> [Given material]:

--- START ---

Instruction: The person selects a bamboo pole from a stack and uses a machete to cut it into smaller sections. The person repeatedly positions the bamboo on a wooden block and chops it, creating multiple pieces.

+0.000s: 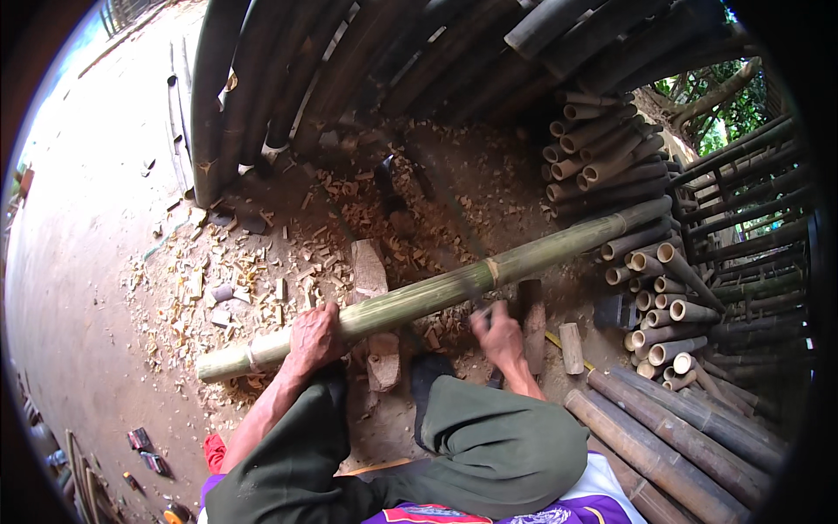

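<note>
View: head camera, looking down at a dirt floor.
Bamboo pole (422,298): slanting across the middle of the frame, from left of centre low down up to the stacks at right; green, with paler streaks lengthwise and ringed joints.
Left hand (316,334): clamped on the bamboo pole near its lower-left end, back of the hand upward.
Right hand (500,334): just below the pole, right of centre; fingers curled round the end of a dark tool (472,288), blurred, its kind impossible to tell.
Wood block (369,267): pale, jutting out above the pole near the centre; more pale wood (384,362) directly below, cannot tell whether one piece.
Short log (533,327): reddish brown, just right of the right hand.
Shavings (327,259): scattered over the floor, left of centre and upper middle.
Cut tubes (659,297): piled at right.
Thick poles (676,437): lying side by side, lower right.
Trousers (497,437): dark green, knees bent, bottom centre.
</note>
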### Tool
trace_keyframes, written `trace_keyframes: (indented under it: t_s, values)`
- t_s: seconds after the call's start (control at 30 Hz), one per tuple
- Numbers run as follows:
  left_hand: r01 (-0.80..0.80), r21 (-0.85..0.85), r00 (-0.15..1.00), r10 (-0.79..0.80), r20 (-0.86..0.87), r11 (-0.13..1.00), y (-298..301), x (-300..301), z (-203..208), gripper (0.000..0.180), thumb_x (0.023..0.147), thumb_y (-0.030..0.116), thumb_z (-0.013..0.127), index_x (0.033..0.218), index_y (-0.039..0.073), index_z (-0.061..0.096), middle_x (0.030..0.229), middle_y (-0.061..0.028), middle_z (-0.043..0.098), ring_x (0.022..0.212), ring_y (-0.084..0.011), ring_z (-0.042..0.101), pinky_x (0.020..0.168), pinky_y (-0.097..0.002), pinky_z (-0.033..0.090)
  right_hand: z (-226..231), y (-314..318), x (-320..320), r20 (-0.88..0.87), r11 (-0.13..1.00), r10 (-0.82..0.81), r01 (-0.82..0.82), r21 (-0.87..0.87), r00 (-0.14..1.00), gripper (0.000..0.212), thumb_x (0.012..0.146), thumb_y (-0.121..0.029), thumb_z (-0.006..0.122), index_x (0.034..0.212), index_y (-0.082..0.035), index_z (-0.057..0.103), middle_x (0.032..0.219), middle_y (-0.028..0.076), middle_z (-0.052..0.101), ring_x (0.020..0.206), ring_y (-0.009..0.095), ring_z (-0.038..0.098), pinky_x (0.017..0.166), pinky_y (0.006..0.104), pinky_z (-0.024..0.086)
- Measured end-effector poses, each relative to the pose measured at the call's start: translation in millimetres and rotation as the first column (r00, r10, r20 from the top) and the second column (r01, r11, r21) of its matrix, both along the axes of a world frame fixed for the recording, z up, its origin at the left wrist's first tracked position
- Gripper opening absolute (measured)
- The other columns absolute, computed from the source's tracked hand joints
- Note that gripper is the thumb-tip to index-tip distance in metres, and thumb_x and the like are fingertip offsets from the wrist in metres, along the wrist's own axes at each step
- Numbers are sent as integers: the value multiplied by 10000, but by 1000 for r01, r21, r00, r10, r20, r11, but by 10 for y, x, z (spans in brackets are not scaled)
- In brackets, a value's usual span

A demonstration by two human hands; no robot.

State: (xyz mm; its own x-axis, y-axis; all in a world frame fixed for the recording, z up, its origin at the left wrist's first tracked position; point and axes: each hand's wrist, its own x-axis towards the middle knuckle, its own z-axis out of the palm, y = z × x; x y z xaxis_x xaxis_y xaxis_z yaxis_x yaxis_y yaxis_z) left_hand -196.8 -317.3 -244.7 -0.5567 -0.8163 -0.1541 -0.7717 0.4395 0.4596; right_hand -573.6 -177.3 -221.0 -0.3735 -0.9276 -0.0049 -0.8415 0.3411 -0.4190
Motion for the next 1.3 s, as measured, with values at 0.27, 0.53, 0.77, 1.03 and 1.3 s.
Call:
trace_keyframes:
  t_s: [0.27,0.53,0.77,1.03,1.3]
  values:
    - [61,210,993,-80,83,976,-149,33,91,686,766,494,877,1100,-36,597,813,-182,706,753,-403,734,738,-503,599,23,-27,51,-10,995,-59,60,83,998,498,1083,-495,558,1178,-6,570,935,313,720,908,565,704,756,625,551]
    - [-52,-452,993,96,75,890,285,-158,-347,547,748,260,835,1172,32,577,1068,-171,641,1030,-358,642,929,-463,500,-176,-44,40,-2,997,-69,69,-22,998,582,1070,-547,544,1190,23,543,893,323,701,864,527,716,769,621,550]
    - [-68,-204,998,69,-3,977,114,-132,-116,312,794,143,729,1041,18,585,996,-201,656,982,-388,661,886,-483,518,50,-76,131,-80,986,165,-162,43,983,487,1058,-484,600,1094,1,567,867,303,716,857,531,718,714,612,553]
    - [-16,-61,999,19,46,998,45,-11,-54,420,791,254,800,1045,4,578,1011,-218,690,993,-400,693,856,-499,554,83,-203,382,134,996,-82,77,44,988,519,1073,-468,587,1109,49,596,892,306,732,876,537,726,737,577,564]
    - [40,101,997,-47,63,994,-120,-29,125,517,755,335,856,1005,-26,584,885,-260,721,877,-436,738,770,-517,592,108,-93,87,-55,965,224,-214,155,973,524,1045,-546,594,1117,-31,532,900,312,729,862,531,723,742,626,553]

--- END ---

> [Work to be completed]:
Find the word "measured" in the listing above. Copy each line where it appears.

> [Answer to this exercise]:
- Measured end-effector poses, each relative to the pose measured at the call's start: translation in millimetres and rotation as the first column (r00, r10, r20 from the top) and the second column (r01, r11, r21) of its matrix, both along the axes of a world frame fixed for the recording, z up, its origin at the left wrist's first tracked position
- Gripper opening absolute (measured)
Motion for the next 1.3 s, as measured, with values at 0.27, 0.53, 0.77, 1.03 and 1.3 s.

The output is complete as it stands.